AP Images / Bernd Kammerer
One of the stock market's biggest fears has long been what will happen to huge short-volatility positions when price swings increase.
Wednesday's trading showed that a spike in the VIX isn't the doomsday scenario that many had anticipated.
Data shows that traders actually used the increase to pile into more short-VIX wagers.
For months, stock market doomsayers have warned about the glaring lack of price swings taking place.
And they've been particularly harsh on the herd of investors betting against volatility, arguing that the quick profits they're enjoying are setting the market up for a catastrophic event in the longer term.
Don't get complacent or lulled into a false sense of security, because a reckoning is coming as soon as volatility picks up, these skeptics say.
However, Wednesday's events showed that perhaps their fears are overblown.
As the CBOE Volatility Index (VIX) spiked as much as 18% amid the benchmark S&P 500's biggest drop in seven weeks, traders did something unexpected: they placed more short bets on the so-called fear gauge.
Roughly $100 million in new short bets were placed on exchange-traded products tracking the VIX on Wednesday, according to data compiled by the financial analytics firm S3 Partners.

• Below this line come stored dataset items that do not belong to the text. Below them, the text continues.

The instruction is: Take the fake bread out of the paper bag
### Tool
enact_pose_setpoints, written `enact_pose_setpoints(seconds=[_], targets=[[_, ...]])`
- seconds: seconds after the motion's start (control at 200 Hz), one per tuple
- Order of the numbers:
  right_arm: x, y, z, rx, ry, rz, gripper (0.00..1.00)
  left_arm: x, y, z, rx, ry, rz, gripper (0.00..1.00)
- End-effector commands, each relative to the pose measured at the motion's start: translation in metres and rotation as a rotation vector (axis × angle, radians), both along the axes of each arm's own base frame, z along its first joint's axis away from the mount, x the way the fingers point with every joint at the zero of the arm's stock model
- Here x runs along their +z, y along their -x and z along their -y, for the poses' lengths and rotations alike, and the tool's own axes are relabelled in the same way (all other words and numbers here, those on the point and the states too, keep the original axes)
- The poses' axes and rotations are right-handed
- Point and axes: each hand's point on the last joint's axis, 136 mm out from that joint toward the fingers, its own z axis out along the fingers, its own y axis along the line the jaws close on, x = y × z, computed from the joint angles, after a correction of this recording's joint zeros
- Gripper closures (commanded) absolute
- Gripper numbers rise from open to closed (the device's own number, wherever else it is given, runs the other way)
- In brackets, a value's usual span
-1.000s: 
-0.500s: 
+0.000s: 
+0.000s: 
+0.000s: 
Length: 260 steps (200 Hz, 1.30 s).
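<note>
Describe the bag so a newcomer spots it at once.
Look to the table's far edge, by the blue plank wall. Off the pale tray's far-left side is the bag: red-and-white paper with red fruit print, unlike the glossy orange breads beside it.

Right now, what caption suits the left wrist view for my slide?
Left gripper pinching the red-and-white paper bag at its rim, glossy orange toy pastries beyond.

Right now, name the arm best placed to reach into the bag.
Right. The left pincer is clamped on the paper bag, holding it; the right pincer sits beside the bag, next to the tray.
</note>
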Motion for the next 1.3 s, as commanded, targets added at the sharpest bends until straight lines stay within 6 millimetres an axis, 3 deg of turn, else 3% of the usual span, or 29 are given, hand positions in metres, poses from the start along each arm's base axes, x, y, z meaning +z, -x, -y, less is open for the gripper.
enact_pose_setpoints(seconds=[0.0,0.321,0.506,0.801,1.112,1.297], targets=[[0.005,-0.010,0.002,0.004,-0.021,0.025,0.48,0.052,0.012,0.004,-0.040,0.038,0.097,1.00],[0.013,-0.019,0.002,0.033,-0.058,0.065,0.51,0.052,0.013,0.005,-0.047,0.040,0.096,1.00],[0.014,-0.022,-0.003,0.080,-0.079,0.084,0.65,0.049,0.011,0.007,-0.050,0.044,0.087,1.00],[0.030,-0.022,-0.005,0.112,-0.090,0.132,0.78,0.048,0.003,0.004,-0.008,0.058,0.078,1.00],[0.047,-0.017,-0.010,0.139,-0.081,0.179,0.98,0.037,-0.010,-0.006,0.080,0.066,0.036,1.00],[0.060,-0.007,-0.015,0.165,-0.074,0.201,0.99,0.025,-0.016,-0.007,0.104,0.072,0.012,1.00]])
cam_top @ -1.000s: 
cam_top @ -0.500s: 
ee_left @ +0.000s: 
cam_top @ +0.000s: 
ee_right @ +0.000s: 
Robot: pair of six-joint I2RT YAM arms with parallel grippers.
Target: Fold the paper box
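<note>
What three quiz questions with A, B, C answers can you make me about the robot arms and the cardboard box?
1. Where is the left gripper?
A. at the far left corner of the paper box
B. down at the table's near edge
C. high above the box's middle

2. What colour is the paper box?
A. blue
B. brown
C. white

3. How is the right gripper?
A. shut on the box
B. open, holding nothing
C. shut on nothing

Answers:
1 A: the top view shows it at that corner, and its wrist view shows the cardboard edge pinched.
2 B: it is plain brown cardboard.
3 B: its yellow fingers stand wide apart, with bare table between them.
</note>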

There's now a whopping $1.38 billion of short interest in instruments betting on a VIX increase.
That wasn't supposed to happen. If short-VIX pessimists were to be believed, any major spike in the index was supposed to trigger a "short squeeze," with traders forced to close their bearish positions.
That was the warning issued by Alain Bokobza, the head of global asset allocation at Societe Generale. He characterized record short-VIX positioning by hedge funds and large speculators as "dancing on the rim of a volcano" in a recent client note. "If there is a sudden eruption (of volatility) you get badly burned," was his ominous warning.
Business Insider / Joe Ciolli, data from Bloomberg / CFTC
So what's going on? Why didn't a short squeeze materialize?
It's possible that short-VIX enthusiasts simply used the fear gauge's spike to load up on more positions — an inverse buy-the-dip scenario of sorts.
And that's been a winning strategy this year. Just ask Seth M. Golden, a former Target manager who went viral in August after saying he grew his net worth from $500,000 to $12 million in five years by shorting the VIX. His approach? Make purchases on sharp VIX increases, then close out quickly. Rinse and repeat.
But with all of this said, it's important to note that Wednesday's 18% VIX spike was relatively small in the grand scheme of things. The index has been locked near record lows for months, so any sort of upward move will look outsized.
The warnings issued by Bokobza and others on Wall Street should be heeded if the market appears ready to settle into a higher-volatility regime for the long term.
The only question is: Since so many traders have a vested interest in keeping the VIX low, when will that actually happen? Based on how things have gone, we could be waiting a while.